Run through the records and, wherever a line holds the word "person", return that line.
##########
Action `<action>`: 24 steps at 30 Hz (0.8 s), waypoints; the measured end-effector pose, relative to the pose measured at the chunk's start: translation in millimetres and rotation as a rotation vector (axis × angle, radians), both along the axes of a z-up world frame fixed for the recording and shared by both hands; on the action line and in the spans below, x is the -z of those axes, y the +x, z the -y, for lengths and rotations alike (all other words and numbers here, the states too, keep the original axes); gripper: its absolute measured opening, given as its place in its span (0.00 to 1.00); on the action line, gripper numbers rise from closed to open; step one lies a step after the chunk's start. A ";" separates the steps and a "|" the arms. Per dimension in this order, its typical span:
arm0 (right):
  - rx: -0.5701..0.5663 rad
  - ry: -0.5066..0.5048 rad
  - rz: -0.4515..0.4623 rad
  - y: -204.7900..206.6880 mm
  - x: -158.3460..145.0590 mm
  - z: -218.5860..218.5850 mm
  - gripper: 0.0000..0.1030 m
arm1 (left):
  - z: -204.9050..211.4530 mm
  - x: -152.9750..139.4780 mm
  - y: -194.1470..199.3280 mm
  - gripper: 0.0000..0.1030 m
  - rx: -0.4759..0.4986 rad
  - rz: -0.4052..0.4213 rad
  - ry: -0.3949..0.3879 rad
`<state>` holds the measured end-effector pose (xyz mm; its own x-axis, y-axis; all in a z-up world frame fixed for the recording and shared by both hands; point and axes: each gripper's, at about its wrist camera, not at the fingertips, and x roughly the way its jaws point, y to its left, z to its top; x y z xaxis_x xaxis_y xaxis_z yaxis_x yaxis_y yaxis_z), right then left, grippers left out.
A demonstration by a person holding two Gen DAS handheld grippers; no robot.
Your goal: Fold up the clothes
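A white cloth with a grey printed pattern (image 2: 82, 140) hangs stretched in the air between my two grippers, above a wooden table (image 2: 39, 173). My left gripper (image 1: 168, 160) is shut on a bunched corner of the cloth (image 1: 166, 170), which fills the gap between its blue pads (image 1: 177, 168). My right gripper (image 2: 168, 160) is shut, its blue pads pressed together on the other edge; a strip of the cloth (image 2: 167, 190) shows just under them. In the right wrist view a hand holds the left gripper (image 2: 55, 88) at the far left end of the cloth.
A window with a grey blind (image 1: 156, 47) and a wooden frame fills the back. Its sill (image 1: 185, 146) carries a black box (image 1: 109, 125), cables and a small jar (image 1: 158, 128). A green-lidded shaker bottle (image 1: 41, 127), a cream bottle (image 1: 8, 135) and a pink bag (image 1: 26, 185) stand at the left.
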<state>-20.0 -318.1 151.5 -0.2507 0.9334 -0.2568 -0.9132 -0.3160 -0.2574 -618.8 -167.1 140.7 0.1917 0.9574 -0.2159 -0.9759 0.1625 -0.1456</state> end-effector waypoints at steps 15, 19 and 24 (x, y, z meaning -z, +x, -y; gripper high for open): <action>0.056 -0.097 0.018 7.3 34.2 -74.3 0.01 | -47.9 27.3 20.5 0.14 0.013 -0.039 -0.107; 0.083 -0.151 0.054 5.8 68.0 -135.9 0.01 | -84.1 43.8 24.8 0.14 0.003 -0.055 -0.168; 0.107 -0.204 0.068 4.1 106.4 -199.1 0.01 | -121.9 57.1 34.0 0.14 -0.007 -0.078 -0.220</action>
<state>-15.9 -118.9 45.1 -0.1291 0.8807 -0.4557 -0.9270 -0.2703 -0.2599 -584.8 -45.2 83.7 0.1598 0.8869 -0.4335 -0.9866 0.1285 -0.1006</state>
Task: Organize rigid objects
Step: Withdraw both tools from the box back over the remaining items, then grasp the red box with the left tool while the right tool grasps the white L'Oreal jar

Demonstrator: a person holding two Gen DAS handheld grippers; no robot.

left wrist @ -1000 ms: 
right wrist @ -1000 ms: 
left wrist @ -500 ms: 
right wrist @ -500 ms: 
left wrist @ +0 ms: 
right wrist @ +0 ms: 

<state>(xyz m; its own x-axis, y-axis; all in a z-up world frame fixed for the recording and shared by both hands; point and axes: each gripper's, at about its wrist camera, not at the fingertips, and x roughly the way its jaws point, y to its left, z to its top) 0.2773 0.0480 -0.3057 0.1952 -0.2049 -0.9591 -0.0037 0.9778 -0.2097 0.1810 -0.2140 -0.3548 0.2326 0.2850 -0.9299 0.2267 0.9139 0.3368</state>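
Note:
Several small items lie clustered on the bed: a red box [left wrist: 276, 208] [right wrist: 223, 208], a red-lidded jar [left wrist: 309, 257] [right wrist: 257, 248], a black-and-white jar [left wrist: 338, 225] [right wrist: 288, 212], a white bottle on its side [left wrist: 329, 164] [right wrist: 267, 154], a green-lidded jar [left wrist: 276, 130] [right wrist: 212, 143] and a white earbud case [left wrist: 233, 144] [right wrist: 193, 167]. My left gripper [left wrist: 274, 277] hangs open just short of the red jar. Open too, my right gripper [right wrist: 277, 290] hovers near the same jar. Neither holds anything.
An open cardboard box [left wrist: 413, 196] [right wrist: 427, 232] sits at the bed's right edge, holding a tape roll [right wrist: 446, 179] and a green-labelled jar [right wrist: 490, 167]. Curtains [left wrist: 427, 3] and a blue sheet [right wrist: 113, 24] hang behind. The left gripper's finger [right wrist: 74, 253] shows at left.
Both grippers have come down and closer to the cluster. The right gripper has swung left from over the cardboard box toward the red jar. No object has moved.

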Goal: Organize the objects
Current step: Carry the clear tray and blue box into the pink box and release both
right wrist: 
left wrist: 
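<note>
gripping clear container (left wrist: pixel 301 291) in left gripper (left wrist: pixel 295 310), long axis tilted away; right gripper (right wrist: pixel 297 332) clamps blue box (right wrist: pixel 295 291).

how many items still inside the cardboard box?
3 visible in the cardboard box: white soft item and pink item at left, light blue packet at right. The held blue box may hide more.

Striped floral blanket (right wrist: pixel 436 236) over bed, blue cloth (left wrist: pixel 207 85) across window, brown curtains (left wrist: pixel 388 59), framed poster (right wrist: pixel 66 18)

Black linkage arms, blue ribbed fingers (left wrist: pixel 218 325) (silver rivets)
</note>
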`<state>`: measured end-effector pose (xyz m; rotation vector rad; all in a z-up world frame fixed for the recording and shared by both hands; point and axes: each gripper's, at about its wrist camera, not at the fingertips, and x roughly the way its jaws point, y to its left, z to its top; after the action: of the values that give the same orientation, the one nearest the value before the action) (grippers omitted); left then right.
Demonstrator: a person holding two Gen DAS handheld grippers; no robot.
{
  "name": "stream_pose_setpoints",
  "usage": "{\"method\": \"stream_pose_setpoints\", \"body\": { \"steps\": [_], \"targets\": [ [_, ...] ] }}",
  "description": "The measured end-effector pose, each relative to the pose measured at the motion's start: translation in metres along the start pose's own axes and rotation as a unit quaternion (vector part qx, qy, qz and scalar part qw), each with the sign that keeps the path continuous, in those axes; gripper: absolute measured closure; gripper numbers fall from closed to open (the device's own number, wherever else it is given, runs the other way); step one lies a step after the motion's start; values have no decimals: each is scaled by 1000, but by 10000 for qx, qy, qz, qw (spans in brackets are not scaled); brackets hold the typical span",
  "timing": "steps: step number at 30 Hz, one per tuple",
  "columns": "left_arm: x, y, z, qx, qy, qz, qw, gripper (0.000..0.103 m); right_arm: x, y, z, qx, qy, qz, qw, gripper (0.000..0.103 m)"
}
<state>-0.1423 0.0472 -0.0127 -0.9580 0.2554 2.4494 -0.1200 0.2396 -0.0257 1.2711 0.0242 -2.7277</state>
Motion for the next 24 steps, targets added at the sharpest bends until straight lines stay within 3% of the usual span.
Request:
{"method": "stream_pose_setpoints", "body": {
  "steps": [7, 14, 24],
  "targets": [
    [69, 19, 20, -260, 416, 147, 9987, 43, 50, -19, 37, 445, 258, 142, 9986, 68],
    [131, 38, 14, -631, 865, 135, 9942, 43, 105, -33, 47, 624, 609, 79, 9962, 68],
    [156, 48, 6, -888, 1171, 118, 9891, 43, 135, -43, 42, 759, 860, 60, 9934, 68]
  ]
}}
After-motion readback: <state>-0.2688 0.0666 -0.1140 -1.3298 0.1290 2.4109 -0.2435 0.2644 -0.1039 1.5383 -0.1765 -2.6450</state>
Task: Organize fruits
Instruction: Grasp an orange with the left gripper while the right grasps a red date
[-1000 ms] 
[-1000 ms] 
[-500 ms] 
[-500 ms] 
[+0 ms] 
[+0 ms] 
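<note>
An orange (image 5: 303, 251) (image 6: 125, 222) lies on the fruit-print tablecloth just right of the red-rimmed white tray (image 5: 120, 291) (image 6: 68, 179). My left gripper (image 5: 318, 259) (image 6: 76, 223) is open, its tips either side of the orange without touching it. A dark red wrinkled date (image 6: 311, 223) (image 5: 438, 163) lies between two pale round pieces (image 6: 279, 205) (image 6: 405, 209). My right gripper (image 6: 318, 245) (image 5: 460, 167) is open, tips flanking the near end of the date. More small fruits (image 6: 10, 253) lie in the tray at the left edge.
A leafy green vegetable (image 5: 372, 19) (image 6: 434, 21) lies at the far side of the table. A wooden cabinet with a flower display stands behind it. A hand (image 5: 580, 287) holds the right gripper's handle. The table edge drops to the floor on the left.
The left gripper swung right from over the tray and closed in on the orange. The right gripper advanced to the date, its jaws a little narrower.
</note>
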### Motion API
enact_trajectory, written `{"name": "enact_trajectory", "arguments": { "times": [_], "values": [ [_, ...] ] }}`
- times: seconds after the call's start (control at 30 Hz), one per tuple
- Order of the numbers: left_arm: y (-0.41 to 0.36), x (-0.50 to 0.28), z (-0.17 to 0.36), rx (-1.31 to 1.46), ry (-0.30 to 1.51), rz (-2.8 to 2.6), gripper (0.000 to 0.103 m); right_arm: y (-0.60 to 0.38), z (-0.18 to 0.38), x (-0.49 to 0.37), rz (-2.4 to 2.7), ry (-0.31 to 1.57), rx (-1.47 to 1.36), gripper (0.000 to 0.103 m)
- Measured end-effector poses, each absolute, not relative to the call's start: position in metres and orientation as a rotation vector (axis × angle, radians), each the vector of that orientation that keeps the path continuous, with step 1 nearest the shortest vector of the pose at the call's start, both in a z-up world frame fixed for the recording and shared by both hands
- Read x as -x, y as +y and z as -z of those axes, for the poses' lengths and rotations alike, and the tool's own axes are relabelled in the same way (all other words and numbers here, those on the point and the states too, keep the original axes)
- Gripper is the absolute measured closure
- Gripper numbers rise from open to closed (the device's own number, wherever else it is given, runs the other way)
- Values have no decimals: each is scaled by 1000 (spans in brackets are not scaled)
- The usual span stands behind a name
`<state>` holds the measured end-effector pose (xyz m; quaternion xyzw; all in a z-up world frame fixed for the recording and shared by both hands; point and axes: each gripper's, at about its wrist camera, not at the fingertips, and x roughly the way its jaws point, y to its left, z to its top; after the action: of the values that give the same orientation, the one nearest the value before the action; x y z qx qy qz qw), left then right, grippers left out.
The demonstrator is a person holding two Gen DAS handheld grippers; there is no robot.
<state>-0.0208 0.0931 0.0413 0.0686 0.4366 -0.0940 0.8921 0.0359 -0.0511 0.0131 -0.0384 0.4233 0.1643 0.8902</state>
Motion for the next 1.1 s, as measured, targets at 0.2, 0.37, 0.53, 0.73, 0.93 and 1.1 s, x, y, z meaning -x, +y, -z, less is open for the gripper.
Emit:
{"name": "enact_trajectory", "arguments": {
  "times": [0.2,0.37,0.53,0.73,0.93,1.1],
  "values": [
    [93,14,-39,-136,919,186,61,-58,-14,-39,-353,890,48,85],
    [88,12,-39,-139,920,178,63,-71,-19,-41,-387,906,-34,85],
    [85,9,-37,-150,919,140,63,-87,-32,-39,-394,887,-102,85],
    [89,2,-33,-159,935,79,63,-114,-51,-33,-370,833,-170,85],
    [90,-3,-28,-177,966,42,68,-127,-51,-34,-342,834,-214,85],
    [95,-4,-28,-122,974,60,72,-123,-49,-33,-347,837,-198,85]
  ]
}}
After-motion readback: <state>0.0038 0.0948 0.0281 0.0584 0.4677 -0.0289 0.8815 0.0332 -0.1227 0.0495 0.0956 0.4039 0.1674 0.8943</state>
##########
→ **Answer box**:
A demonstration by a person holding two Gen DAS handheld grippers; no robot.
Demonstrator: a person holding two Gen DAS handheld grippers; no robot.
Demonstrator: a person holding two Gen DAS handheld grippers; no robot.
The demonstrator is a person holding two Gen DAS handheld grippers; there is no robot.

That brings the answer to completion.